Now, the 12th century wasn't such a great time to be anything but a catholic. It was a time of great superstition and the start of the “demonisation of heretics". Prior to the Vox in Rama, Conrad of Marburg had been sent out by the pope to uncover satanic cults. You guessed it, he found them and not only were they worshipping the devil - but also a diabolical black cat! 

This looks like where it all went wrong for the black puss. Read more about the bizarre contents of the Vox in Rama here. But I must press on.

The Vox in Rama is the first official document that condemns the black cat as an incarnation of Satan. As a result it was effectively a death warrant for black cats everywhere and they were slaughtered without mercy. 

Some scholars claim that this worsened the Black Death a century after Gregory's time. This was because the plague was spread by rats who were unchecked in Europe due to the decline of cat numbers.

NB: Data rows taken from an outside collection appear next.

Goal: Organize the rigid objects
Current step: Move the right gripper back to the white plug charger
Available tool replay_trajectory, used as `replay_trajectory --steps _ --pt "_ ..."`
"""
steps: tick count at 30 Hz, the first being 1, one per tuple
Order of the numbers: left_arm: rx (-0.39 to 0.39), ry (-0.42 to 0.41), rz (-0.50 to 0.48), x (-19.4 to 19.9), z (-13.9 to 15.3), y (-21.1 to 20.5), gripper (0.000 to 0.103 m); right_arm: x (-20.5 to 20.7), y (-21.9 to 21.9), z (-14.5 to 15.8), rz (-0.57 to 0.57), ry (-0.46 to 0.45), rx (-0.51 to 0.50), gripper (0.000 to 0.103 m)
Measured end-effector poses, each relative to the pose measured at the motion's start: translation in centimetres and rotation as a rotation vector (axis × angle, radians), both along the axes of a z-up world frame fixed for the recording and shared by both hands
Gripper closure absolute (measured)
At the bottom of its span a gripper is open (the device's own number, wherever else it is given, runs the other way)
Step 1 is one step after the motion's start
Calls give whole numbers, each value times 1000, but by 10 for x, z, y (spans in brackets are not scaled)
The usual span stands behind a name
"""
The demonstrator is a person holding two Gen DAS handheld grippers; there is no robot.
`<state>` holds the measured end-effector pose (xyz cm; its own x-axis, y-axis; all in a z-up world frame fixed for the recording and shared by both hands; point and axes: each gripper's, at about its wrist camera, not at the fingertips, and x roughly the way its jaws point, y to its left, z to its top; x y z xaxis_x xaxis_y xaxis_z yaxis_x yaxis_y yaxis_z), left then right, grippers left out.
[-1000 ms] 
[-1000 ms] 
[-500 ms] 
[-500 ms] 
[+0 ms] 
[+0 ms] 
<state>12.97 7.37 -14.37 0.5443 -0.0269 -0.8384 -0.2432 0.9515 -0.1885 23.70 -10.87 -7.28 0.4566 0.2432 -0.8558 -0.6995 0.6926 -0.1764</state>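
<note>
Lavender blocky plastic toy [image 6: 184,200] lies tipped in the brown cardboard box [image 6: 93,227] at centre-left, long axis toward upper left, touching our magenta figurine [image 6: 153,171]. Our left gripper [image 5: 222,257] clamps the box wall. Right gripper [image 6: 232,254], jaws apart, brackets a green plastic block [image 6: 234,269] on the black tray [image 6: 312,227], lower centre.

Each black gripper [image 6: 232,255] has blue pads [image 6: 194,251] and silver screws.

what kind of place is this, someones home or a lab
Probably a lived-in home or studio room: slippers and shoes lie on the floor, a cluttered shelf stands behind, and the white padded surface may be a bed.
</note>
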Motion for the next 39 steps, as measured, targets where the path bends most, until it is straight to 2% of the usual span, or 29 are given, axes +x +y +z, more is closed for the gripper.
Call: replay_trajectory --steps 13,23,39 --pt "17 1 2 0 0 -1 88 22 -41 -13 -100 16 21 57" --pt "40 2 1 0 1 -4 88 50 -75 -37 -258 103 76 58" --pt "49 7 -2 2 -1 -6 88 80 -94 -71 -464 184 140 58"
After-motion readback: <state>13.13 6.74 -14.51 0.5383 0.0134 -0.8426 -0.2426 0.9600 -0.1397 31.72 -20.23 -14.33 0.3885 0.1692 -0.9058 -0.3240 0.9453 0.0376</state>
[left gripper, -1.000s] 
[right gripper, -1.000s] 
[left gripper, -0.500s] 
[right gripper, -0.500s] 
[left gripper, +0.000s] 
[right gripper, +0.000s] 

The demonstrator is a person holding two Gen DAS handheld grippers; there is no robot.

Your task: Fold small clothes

Thankfully that was a long time ago and the black cat's reputation is now fully restored.

Take a look at the beautiful black cat design I've included in the Nocturnal Collection - I think you'll agree he's far from a 12th century demon! 

 Image © Daniel Mackie 

Daniel Mackie
Daniel Mackie


1 Response


February 19, 2016


I discovered your work on a greetings card stand yesterday in the Webb Street Co. shop in Chichester and fell in love! I wanted to buy them all up! I bought the “tomorrow is another day” red squirrel & made a note to web-search later on. Now I’m musing over your blog with my tea. Lots of food for thought: folklore, pre-Christian religion, old phrases and fables. And such beautiful animals! Now I want a Kitsune fox for my birthday. XD

Leave a comment

Comments will be approved before showing up.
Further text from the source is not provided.